* _Task to carry out_
Repeat the whole listing exactly, leaving nothing out.

= Beginning of Section =

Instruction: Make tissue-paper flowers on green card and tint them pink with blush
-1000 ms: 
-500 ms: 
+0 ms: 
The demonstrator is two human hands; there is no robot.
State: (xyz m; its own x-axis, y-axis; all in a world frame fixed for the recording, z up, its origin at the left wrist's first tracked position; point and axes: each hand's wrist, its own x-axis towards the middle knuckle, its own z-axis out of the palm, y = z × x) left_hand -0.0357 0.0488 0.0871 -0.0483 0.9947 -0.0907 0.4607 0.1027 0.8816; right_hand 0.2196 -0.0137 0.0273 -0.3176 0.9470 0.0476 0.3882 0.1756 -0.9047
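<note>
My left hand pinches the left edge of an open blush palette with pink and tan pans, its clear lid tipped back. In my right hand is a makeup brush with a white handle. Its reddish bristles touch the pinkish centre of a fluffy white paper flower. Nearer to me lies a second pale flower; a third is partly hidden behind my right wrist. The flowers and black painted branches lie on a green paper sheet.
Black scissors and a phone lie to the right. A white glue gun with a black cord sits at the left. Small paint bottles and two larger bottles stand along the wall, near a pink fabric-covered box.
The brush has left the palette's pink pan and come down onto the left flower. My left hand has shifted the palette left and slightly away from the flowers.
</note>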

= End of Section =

* _Written solution_
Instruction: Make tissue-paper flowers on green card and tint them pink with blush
-1000 ms: 
-500 ms: 
+0 ms: 
The demonstrator is two human hands; there is no robot.
State: (xyz m; its own x-axis, y-axis; all in a world frame fixed for the recording, z up, its origin at the left wrist's first tracked position; point and axes: each hand's wrist, its own x-axis towards the middle knuckle, its own z-axis out of the palm, y = z × x) left_hand -0.0357 0.0488 0.0871 -0.0483 0.9947 -0.0907 0.4607 0.1027 0.8816; right_hand 0.2196 -0.0137 0.0273 -0.3176 0.9470 0.0476 0.3882 0.1756 -0.9047
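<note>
My left hand pinches the left edge of an open blush palette with pink and tan pans, its clear lid tipped back. In my right hand is a makeup brush with a white handle. Its reddish bristles touch the pinkish centre of a fluffy white paper flower. Nearer to me lies a second pale flower; a third is partly hidden behind my right wrist. The flowers and black painted branches lie on a green paper sheet.
Black scissors and a phone lie to the right. A white glue gun with a black cord sits at the left. Small paint bottles and two larger bottles stand along the wall, near a pink fabric-covered box.
The brush has left the palette's pink pan and come down onto the left flower. My left hand has shifted the palette left and slightly away from the flowers.
</note>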

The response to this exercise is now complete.